He was sensitive about that “C” card. Everybody said swindlers like him ought to be walking for the duration, so they couldn’t pull in so many suckers, and he’d heard about it. Which maybe is why he took a poke at me.

Well, I took a poke back at him, but the scatter rug on Bernice’s slick hardwood floor did me dirt, and about the time I was picking a place to land, Hobson was helping me. With his boot. I skated down a couple steps, and landed in the walk. “Get out and stay out,” he howled, “and if I ever catch you two together, I’ll give you some more of the same.”

Cards and checks and window stickers were fluttering all around the garden. And a man’s house is his castle. Just to make sure of that, he had slammed the door. But Bernice was outside, caging checks and stuff.

He began hollering for her to come in before he came out and dragged her in. She turned to hand me a bunch of papers and she said, low and in a hurry, “This evening, I’ll contribute to the chest.”

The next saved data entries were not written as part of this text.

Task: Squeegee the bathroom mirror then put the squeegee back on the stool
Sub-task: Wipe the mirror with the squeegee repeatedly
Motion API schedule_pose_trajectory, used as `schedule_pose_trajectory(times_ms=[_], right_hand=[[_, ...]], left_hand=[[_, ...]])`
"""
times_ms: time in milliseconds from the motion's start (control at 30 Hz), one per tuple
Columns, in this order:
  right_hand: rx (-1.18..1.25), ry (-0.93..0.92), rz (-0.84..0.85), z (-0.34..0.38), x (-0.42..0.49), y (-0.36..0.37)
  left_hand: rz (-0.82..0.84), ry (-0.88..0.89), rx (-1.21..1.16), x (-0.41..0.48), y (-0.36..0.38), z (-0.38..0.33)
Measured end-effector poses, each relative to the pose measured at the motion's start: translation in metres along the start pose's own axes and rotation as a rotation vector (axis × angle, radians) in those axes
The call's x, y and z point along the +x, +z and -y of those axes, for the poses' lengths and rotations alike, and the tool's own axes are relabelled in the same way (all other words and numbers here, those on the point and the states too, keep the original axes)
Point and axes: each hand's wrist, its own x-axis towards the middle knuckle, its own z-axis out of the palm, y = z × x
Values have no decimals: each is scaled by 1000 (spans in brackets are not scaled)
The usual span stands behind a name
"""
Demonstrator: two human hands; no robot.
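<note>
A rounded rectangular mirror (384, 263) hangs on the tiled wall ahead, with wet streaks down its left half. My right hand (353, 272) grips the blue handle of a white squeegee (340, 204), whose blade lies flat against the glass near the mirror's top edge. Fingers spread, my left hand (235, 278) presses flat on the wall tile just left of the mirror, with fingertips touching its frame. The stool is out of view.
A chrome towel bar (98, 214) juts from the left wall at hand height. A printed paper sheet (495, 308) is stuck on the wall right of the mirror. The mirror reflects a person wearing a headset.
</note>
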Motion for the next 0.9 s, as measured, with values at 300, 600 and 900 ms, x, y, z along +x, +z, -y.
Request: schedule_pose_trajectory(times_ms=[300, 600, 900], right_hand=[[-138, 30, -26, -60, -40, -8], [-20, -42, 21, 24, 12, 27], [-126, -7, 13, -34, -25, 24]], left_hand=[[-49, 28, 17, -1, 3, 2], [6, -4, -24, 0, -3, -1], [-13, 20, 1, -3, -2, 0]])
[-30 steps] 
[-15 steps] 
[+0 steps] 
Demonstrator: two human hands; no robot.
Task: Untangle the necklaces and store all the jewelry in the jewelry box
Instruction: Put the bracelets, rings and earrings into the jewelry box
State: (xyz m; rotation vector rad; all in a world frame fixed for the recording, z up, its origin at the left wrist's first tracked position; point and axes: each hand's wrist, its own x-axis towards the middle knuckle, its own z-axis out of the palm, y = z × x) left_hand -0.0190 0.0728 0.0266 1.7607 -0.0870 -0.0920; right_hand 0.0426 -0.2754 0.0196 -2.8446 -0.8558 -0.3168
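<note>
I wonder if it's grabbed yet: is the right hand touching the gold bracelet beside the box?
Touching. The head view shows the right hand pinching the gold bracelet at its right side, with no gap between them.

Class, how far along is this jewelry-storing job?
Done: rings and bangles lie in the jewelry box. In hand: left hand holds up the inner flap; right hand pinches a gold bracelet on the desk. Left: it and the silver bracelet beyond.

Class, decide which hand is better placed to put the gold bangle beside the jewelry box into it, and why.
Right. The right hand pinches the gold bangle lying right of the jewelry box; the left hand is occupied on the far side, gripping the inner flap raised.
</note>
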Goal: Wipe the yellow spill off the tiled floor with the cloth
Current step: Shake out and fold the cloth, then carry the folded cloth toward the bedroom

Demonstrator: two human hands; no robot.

Then she headed back to the house, “Grant, that was a rotten trick, and so are your insinuations, I hope you starve some day, you stingy—!”

Two gals from the neighborhood had watched the show, which I didn’t realize until I reached the street. One of them said, “Cleve, you looked the funniest, but I wouldn’t’ve laughed to save my life, not with him watching.” The other said, “Excuse it, please, but I’m going to laugh myself dizzy now.”

Which they did, and I joined in. When the two gals got the mirth out of their systems, they headed home, and I figured I’d spend the next hour or so cleaning up the subdivision; a lot of ground for a Sunday afternoon, but I’d gotten an early start.

Well, I got a contribution at the next place, and a laugh. It seems the two dames had wasted little time on the phone. But the contributions were getting bigger, and so were the drinks. By the time I made the last call, I wasn’t a bit griped.

Nobody liked Hobson. He’d sold most of the property in that suburb. He’d told some of the customers there was a bus every fifteen minutes. He’d convinced another that a house had sound foundations, when the truth was that the foundation cracked regularly, and made the doors jam. The shack was perched on a steep down slope and every winter it slid a couple inches, which is a bit too much.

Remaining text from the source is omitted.